Il boit quelques gorgées en baissant les yeux. Young-sun remarque que ceux de Pam se plissent, comme si elle jugeait amèrement le prêtre. Elle joue aussi nerveusement avec son stylo, le faisant tourner plusieurs fois dans sa main. Mais, lorsque le prêtre revient sur elle, Pam affiche une expression bienveillante et ne parait plus nerveuse. Young-sun fronce des sourcils. À quoi joue-t-elle ?
— Et la veille de l'incident, vous n'avez rien remarqué non plus ?
— Non, c'est arrivé si...
— Si brutalement ? coupe Pam.
Young-sun lui fait les gros yeux pour lui demander d'arrêter son petit manège, mais elle l'ignore.
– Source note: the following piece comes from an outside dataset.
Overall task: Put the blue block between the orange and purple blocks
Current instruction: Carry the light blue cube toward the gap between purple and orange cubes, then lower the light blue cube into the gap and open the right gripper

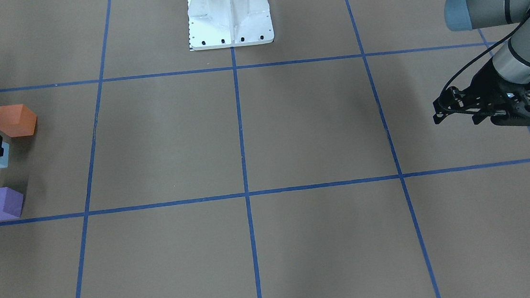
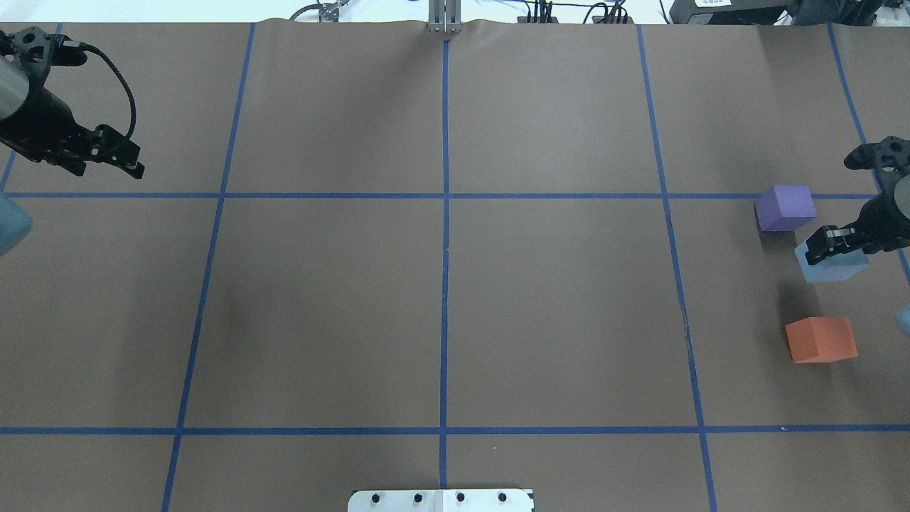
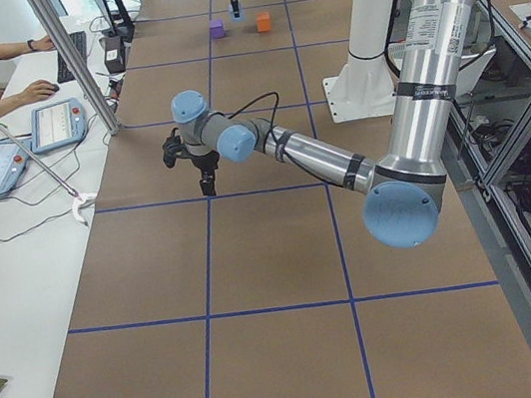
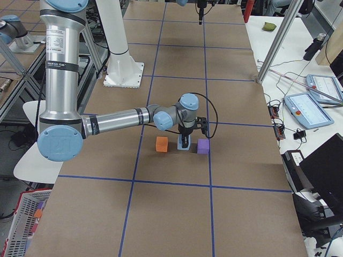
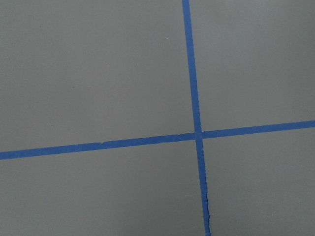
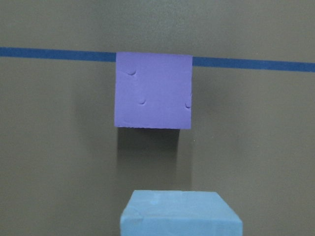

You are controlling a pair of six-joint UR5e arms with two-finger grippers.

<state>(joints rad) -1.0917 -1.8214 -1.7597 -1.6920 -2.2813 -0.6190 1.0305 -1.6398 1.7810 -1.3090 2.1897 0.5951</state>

— Oui, c'est exactement ça, répond le prêtre sous la surprise.
— Le contraire m'aurait étonné, lâche la jeune femme dans sa langue natale.
Le prêtre lance un regard interrogateur à Young-sun avant de prendre quelques gorgées de thé. Pam en profite pour siroter son soda sans le lâcher du regard.
— Et vos fidèles ? Avez-vous eu des nouvelles d'eux ? Vous en avez revu certains dans d'autres messes ?
— Oh oui, bien sûr. Ils sont tous sous le choc, tout comme moi... Je ne pens...
— Vous ne pensiez pas que ça allait arriver un jour. C'est une honte et une tragédie, devine Pam d'un air presque blasé.
— Mais oui ! C'est exactement ce que je ressens. Comment faites-vous ? interroge le prêtre d'un air choqué.
Pam se met à rire comme prise la main dans le sac.
— Je me mets dans votre situation, voyons ! Et apparemment, ça fonctionne...
— Vous êtes très forte, complimente le prêtre en souriant.
Pam lui rend son sourire.
— Je sais.
Elle griffonne sur son bloc-notes. Young-sun continue de lui lancer des appels silencieux, pour comprendre son jeu, mais la jeune femme continuer de l'ignorer.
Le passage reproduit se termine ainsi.